May 19, 2026Above Ground Gear

You served. You sacrificed. You were promised care.

Now, on Thursday May 21, 2026, a House subcommittee will sit down to decide whether to cancel $16.5 billion in VA medical care funding that Congress already approved β€” money that was legally set aside specifically to protect veterans from political budget fights.

This is not a hypothetical. This is happening right now.

What's Actually on the Table

The Trump administration's FY2027 budget request asks for $488.2 billion for the VA β€” a 7.7 percent increase on paper. But buried inside that request is a proposal to rescind $16.5 billion of the $131.4 billion already enacted as FY2026 advance appropriations for VA Medical Care.

Let that sink in. Congress already approved that money. Veterans were already counting on it. And now the administration wants to take it back.

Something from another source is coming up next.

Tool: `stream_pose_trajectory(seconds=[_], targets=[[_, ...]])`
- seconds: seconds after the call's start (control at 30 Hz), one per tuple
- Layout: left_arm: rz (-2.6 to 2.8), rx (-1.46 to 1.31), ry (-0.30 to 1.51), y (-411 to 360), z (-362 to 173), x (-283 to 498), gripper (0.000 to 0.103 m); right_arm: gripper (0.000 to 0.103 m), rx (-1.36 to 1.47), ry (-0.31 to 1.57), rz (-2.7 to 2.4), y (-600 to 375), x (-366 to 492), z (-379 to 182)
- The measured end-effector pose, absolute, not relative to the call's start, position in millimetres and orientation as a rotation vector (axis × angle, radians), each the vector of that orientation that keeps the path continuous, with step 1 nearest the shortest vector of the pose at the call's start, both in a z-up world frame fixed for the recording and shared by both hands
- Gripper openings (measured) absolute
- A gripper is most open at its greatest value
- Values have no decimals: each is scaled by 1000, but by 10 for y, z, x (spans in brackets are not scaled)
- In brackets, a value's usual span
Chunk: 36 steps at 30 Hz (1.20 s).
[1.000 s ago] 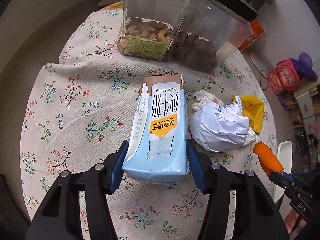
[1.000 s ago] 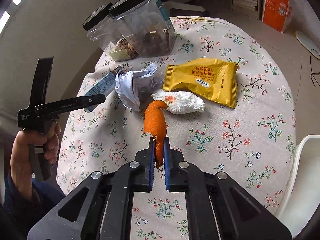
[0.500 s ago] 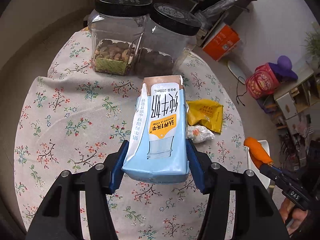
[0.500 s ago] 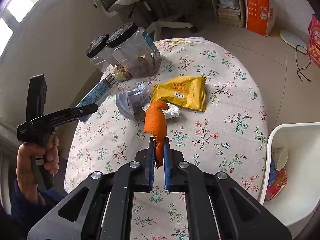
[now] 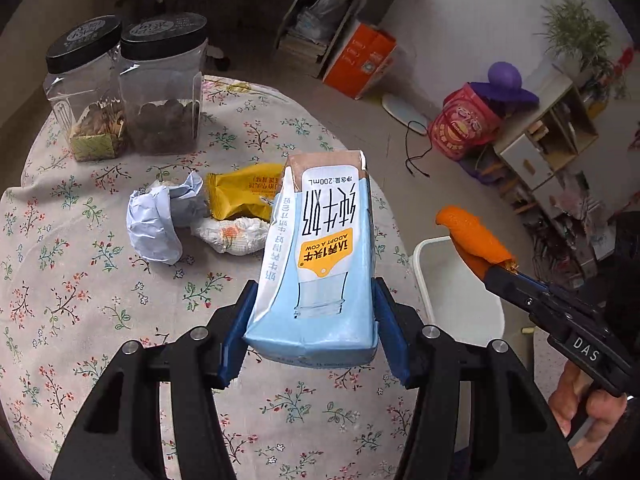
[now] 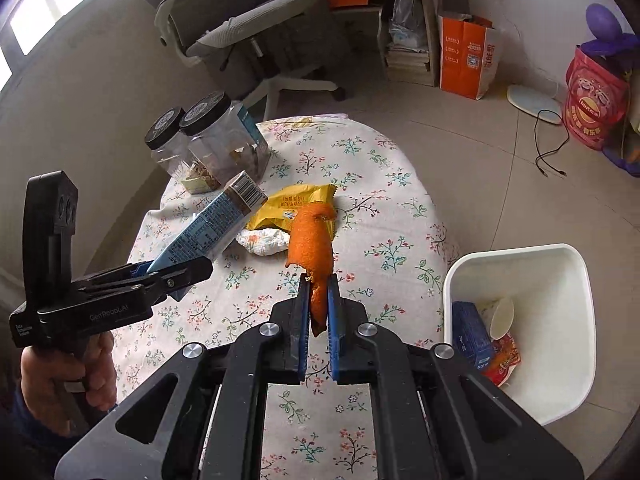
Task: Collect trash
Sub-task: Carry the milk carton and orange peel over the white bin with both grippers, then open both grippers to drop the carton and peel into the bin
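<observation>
- My left gripper (image 5: 312, 344) is clamped on the base of a light-blue milk carton (image 5: 320, 264); both blue pads press its sides and the carton juts forward, clear of the tablecloth.
- My right gripper (image 6: 318, 312) is pinched tight on a strip of orange peel (image 6: 312, 240), which stands up out of the closed pads and curls at its top.
- In the left wrist view the peel (image 5: 472, 240) hangs over the near rim of the white trash bin (image 5: 452, 292), past the table's right edge.
- The bin (image 6: 560, 320) stands on the tiled floor just beside the table's rounded edge; a blue box, a paper cup and a red wrapper lie in its lower left part, and the rest of it is bare.
- The table (image 6: 404, 264), under a floral cloth, has open cloth along its near and right sides.
- Trash on the cloth sits together near the middle: a crumpled pale-blue paper (image 5: 160, 220), a yellow snack packet (image 5: 240, 196) and a crumpled white wrapper (image 5: 236, 234), the wrapper touching the packet's near edge.
- Two black-lidded clear jars (image 5: 132, 92) stand side by side at the far left edge, well apart from both of my grippers.
- The person's hand (image 6: 68, 376) grips the left handle below the table's near-left edge.
</observation>
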<state>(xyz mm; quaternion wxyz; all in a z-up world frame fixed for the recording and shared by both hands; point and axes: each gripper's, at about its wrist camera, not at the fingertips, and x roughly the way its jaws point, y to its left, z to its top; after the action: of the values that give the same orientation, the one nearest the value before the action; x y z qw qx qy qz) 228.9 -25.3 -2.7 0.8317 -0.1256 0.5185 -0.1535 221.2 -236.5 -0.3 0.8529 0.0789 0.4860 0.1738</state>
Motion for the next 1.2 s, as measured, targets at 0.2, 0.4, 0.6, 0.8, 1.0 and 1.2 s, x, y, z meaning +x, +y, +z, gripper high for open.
stream_pose_trajectory(seconds=[0.2, 0.4, 0.6, 0.8, 1.0, 1.2], targets=[[-410, -241, 1101, -831, -92, 2256, 56, 7, 190, 994, 261, -2859, 2080, 97], [-495, -245, 1147, -1525, -259, 2207, 56, 7, -2, 930, -2, -3217, 1958, 176], [-585, -345, 1207, -2162, -463, 2221, 56, 7, 75, 975, -59, -3660, 1976, 40], [-619, -394, 1262, -2590, -621, 2263, 56, 7, 123, 1013, -85, -3911, 2003, -96], [-634, -396, 1286, -2776, -697, 2317, 56, 7, 133, 1044, -88, -3985, 2041, -201], [-637, -454, 1293, -2705, -769, 2314, 73, 19, 123, 1080, -124, -4034, 2068, -301]])
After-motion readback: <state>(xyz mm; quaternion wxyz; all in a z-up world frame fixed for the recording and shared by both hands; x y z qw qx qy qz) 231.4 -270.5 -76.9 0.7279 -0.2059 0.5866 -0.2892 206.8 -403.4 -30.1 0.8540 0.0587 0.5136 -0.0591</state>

Advance appropriations were created for one reason: to protect VA healthcare from government shutdowns and budget standoffs. They exist so that when Washington can't agree on a budget, veterans don't lose their doctors, their prescriptions, or their mental health appointments. Canceling them doesn't just cut funding β€” it dismantles the firewall that protects veterans from political dysfunction.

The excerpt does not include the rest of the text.